WORK ORDER:
Your output must be a faithful copy of the listing underneath.

- Opening Delimiter -

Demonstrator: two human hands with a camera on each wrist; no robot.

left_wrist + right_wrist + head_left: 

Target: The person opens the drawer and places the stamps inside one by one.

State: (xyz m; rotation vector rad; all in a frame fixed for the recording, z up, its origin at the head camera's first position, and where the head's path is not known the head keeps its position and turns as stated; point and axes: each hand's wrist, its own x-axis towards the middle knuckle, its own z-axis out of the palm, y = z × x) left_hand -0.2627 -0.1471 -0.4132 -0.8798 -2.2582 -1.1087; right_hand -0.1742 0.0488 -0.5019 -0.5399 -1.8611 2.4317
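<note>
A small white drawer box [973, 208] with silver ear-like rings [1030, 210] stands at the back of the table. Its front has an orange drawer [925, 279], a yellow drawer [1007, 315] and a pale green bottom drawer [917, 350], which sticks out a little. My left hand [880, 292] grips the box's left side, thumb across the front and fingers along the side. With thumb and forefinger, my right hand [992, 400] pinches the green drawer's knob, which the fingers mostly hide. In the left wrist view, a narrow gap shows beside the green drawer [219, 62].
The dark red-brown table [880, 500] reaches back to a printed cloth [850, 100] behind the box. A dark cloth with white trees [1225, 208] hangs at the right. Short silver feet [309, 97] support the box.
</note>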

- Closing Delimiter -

RESPONSE BOX:
Demonstrator: two human hands with a camera on each wrist; no robot.

left_wrist + right_wrist + head_left: 

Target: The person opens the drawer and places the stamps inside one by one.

State: (xyz m; rotation vector rad; all in a frame fixed for the recording, z up, its origin at the head camera's first position, and where the head's path is not known the head keeps its position and turns as stated; point and axes: each hand's wrist, its own x-axis towards the middle knuckle, its own z-axis out of the palm, y = z × x) left_hand -0.2627 -0.1471 -0.4132 -0.8798 -2.2582 -1.1087; right_hand -0.1742 0.0488 -0.5019 -0.5399 -1.8611 2.4317
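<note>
A small white drawer box [973, 208] with silver ear-like rings [1030, 210] stands at the back of the table. Its front has an orange drawer [925, 279], a yellow drawer [1007, 315] and a pale green bottom drawer [917, 350], which sticks out a little. My left hand [880, 292] grips the box's left side, thumb across the front and fingers along the side. With thumb and forefinger, my right hand [992, 400] pinches the green drawer's knob, which the fingers mostly hide. In the left wrist view, a narrow gap shows beside the green drawer [219, 62].
The dark red-brown table [880, 500] reaches back to a printed cloth [850, 100] behind the box. A dark cloth with white trees [1225, 208] hangs at the right. Short silver feet [309, 97] support the box.
</note>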

No further output is required.